By default, most applications create a session ID and store it here to enable easy analysis of actions taking place in the same session.
Depending on the exact nature of the app, other contexts may be preferred. For example, group_tag may be used to track multiple rows of data generated from the same round of play or from the same social interaction.
The seven taxonomy fields are used to capture details about what action the user took to generate the event. The values stored in these fields should follow several principles to maximize query performance, slicer support, and ease of analysis:
- Increasing detail
- Values stored in the taxonomy fields all describe the same event, but at increasing levels of detail.

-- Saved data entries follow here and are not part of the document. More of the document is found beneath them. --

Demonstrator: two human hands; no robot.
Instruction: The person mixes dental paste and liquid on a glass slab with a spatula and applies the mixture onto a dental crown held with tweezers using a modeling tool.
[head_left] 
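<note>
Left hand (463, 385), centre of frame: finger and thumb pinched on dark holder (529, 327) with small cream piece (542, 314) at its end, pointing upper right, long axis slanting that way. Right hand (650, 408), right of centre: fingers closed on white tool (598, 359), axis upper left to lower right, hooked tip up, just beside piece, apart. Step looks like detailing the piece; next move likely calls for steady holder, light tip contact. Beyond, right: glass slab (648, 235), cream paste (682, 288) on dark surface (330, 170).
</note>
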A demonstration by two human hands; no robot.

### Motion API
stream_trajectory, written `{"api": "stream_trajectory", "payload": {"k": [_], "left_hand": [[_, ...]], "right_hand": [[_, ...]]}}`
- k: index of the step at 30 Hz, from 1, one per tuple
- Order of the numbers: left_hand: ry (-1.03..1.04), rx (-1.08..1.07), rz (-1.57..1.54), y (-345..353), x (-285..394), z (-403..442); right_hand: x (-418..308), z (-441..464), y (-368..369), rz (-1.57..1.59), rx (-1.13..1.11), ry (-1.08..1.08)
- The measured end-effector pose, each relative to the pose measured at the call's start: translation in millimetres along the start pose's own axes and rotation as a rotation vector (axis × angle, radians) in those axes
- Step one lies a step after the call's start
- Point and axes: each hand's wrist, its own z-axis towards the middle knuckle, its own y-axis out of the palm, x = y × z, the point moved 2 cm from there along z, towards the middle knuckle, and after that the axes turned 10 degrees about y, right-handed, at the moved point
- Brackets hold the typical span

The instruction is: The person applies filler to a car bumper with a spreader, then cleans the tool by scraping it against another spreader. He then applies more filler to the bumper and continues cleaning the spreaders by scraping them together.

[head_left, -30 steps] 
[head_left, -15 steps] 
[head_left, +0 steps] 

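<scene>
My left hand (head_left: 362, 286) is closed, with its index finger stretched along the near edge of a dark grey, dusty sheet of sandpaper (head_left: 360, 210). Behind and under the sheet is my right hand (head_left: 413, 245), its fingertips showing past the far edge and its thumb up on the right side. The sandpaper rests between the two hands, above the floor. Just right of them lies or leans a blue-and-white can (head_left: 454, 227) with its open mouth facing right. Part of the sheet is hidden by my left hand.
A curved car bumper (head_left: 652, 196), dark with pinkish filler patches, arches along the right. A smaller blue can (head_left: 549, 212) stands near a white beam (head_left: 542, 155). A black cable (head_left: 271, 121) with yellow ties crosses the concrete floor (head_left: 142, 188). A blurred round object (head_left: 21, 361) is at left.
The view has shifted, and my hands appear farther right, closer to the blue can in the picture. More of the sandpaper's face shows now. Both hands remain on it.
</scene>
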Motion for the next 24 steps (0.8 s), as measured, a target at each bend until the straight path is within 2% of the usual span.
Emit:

- As such, the kingdom level should establish the context of the event, for example: session, combat, page_view, inventory
- phylum should then provide more detail. For kingdom=session, phylum values might be session_start and session_end. For kingdom=page_view, phylum={page_name}
- class then provides yet more detail. For kingdom=session, phylum=session_start, class values might be cold_start or from_background
- Eliminate "wasted" characters
- If all values in a field start with "character_", then that part of the field is not conveying any information and can be eliminated without an loss in analysis capability
- By removing these characters, the data size will be smaller. This may not have an appreciable impact at the time the data logging is being implemented, but when the database contains millions or billions of records, the query performance improvements will be significant.
- Avoid numeric results
- Numeric results should be stored in the one of the 4 float fields or the spend_amount field. For example:
- session duration, points scored, currency balance, damage done, price paid
- But Do Include Numeric Names
- Numeric names used to describe an event should be stored in the taxonomy fields. For example:
- step_01, level_05, discount_15, discount_20 (when tracking an offer shown)
- When unsure if a numeric value is a result or name, consider if aggregate metrics derived from the number would be meaningful. Would it make sense to determine the mean or median of the value? If so, then the value is likely a numeric result. If not, then it's likely a numeric name.
- Use readable names
- Especially with numeric names, it's important to include a descriptive prefix or suffix.
- Instead of capturing the user's level as 1, 2, 3, 4, it's better to store level_01, level_02, level_03.
- An analyst may still need context to know what "level" is being referenced, but it's much easier to understand than just "3".
- Zero-Padding
- When using numeric names, the numbers are stored as strings and will be sorted as such.
- To avoid having results return as 1,11,12,13,2,20,21,3, add leading zeros: 01,02,03, etc. Use as many 0's as needed to cause all possible values to sort properly
These 4 fields are used to capture numeric results related to the event, for example:
- session duration, points scored, currency balance, damage done, price paid
This field is used to track the name of the currency being spent or gained.